**INSTRUCTIONS TO FOLLOW:** The listing below begins with the first line you should copy; stop after the line containing "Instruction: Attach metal", and drop every picture.

**INPUT DATA:**
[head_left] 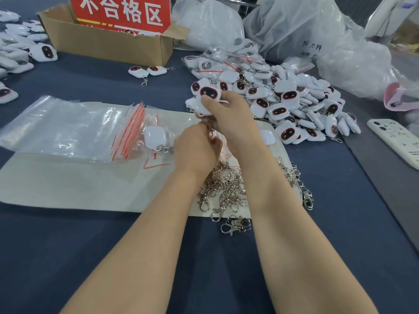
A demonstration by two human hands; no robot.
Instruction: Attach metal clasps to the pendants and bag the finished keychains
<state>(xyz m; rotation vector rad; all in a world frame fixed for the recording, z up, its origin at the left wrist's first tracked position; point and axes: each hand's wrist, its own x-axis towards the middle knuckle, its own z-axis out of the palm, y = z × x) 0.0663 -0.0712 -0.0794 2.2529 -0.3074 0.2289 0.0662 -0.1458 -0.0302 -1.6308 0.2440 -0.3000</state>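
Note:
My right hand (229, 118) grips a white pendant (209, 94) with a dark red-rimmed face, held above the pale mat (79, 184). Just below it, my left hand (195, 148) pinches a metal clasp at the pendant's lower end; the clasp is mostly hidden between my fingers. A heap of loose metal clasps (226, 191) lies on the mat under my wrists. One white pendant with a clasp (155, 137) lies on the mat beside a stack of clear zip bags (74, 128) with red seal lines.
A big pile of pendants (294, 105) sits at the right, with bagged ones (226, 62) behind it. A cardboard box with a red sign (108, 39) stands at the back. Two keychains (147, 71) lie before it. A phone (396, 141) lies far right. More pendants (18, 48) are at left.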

**SOLUTION TO THE PROBLEM:**
[head_left] 
A demonstration by two human hands; no robot.
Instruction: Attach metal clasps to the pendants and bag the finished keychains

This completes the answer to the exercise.